■ Dataset content:
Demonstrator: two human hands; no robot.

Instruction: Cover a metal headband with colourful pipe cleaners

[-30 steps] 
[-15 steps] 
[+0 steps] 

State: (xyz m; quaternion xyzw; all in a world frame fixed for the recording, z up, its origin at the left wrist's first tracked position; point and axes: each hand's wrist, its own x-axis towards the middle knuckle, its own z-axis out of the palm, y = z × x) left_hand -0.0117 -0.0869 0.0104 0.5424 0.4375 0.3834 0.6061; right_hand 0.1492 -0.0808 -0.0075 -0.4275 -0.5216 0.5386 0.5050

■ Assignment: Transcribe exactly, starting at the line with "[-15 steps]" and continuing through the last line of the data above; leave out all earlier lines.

■ Solved problem:
[-15 steps] 
[+0 steps] 

State: (xyz m; quaternion xyzw; all in a world frame fixed for the recording, z up, its origin at the left wrist's first tracked position; point and axes: each hand's wrist, its own x-axis towards the middle knuckle, its own z-axis out of the palm, y = z × x) left_hand -0.0117 -0.0869 0.0104 0.5424 0.4375 0.3834 0.6061; right_hand 0.1492 -0.0808 -0.0075 -0.4275 -0.5216 0.5386 0.5050

The work on this exercise has been finished.